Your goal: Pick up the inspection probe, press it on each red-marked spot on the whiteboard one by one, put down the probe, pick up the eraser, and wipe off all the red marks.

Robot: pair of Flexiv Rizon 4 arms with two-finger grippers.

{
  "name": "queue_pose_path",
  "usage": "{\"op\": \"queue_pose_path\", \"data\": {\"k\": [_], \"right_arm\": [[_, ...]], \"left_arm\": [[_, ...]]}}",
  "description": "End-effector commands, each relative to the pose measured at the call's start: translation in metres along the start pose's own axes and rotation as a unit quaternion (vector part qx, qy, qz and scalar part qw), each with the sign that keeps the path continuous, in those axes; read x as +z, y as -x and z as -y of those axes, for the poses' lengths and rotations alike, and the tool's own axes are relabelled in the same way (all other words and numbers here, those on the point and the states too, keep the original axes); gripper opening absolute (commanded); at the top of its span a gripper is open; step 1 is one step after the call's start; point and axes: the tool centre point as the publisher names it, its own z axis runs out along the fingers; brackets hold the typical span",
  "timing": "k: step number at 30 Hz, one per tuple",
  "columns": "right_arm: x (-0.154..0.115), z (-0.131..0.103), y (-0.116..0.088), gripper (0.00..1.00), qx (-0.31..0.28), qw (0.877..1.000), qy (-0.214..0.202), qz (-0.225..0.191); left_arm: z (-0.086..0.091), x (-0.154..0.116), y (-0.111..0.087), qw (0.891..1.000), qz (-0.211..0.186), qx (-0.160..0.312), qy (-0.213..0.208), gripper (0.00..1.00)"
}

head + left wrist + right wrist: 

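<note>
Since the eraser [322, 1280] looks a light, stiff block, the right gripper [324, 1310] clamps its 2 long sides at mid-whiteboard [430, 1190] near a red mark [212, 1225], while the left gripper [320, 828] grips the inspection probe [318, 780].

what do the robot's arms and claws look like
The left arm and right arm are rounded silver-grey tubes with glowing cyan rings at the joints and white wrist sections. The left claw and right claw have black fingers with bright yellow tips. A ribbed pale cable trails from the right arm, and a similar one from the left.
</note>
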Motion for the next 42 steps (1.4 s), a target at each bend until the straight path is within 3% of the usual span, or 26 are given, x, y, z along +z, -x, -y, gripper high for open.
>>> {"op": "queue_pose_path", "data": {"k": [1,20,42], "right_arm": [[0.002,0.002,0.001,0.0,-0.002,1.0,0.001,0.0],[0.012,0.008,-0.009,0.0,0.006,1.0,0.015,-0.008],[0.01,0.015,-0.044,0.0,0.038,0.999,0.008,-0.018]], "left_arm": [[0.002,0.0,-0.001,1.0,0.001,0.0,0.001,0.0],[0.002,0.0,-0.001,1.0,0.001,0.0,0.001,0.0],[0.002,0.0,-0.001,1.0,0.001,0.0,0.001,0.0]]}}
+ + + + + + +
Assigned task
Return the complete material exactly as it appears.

Result for this exercise
Your goal: Pick up the inspection probe, press it on each red-marked spot on the whiteboard one by one, put down the probe, pick up the eraser, and wipe off all the red marks.

Robot: pair of Flexiv Rizon 4 arms with two-finger grippers.

{
  "name": "queue_pose_path",
  "usage": "{\"op\": \"queue_pose_path\", \"data\": {\"k\": [_], \"right_arm\": [[_, ...]], \"left_arm\": [[_, ...]]}}",
  "description": "End-effector commands, each relative to the pose measured at the call's start: translation in metres along the start pose's own axes and rotation as a unit quaternion (vector part qx, qy, qz and scalar part qw), each with the sign that keeps the path continuous, in those axes; read x as +z, y as -x and z as -y of those axes, for the poses' lengths and rotations alike, and the tool's own axes are relabelled in the same way (all other words and numbers here, those on the point and the states too, keep the original axes); gripper opening absolute (commanded); at the top of its span a gripper is open; step 1 is one step after the call's start; point and axes: the tool centre point as the publisher names it, its own z axis runs out along the fingers; brackets hold the typical span",
  "timing": "k: step number at 30 Hz, one per tuple",
  "columns": "right_arm: x (-0.154..0.115), z (-0.131..0.103), y (-0.116..0.088), gripper (0.00..1.00), qx (-0.31..0.28), qw (0.877..1.000), qy (-0.214..0.202), qz (-0.225..0.191); left_arm: z (-0.086..0.091), x (-0.154..0.116), y (-0.111..0.087), qw (0.891..1.000), qz (-0.211..0.186), qx (-0.160..0.312), qy (-0.213..0.208), gripper (0.00..1.00)"
}

head + left wrist + right wrist: 

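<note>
Since the eraser [322, 1280] looks a light, stiff block, the right gripper [324, 1310] clamps its 2 long sides at mid-whiteboard [430, 1190] near a red mark [212, 1225], while the left gripper [320, 828] grips the inspection probe [318, 780].

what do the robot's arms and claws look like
The left arm and right arm are rounded silver-grey tubes with glowing cyan rings at the joints and white wrist sections. The left claw and right claw have black fingers with bright yellow tips. A ribbed pale cable trails from the right arm, and a similar one from the left.
</note>
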Motion for the next 42 steps (1.4 s), a target at each bend until the straight path is within 3% of the usual span, or 26 are given, x, y, z along +z, -x, -y, gripper high for open.
>>> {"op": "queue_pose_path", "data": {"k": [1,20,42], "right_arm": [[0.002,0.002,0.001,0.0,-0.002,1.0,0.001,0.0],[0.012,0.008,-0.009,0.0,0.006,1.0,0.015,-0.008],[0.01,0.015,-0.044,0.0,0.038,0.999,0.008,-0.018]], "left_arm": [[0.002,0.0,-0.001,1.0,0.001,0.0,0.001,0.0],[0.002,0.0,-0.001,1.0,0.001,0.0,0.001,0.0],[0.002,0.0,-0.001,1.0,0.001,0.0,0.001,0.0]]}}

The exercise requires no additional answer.